▶ Work task:
Only one portion of the data is to be written out: from the line bearing "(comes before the" through the line bearing "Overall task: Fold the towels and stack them". Write it exactly as it appears.

▶ Recorded information:
◇ ◇ ◇ ◇ ◇

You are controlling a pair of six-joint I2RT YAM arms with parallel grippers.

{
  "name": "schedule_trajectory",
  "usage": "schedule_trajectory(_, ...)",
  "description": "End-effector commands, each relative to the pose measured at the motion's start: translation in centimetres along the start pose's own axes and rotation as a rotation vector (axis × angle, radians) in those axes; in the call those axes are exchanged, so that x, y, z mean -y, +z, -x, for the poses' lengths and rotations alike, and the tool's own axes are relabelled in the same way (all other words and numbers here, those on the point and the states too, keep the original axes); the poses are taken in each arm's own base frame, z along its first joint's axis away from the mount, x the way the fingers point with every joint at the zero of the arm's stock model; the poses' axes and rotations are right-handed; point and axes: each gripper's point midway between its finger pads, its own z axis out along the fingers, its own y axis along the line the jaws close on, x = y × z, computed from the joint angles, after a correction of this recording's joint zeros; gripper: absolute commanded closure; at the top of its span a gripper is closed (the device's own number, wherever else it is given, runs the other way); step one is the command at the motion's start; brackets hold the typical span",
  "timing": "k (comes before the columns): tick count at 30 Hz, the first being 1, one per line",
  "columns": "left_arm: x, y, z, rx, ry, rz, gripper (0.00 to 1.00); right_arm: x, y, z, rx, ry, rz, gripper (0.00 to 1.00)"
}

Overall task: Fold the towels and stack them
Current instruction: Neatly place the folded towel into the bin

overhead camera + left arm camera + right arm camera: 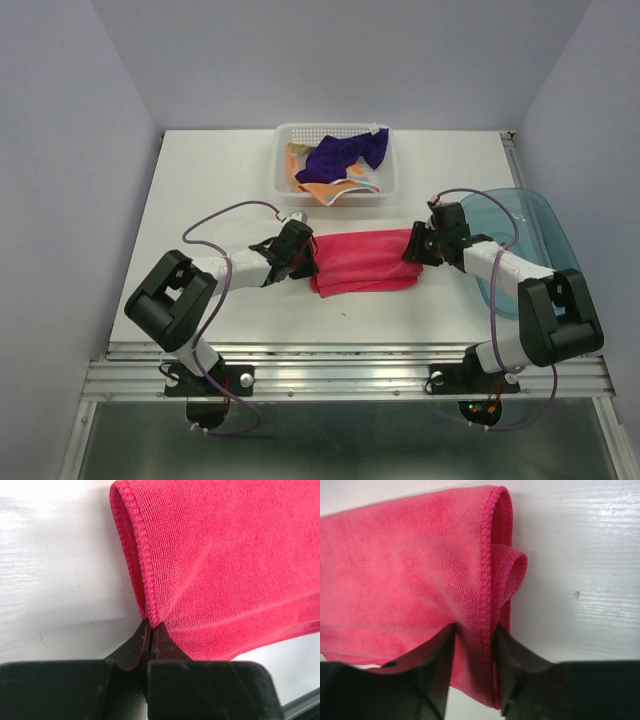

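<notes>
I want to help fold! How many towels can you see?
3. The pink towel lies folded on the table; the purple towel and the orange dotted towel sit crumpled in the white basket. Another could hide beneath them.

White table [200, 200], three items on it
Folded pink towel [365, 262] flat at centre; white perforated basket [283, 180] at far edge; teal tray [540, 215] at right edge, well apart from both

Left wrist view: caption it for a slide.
Left gripper pinching the pink towel's stitched edge on the white table.
</notes>
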Motion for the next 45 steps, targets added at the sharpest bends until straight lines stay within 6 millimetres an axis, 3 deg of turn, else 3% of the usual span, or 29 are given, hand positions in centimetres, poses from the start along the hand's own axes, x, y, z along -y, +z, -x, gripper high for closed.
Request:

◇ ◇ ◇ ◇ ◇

▶ Answer to this problem:
  "timing": "k (comes before the columns): tick count at 30 Hz, the first being 1, one per line",
  "columns": "left_arm: x, y, z, rx, ry, rz, gripper (0.00 to 1.00); right_arm: x, y, z, rx, ry, rz, gripper (0.00 to 1.00)"
}

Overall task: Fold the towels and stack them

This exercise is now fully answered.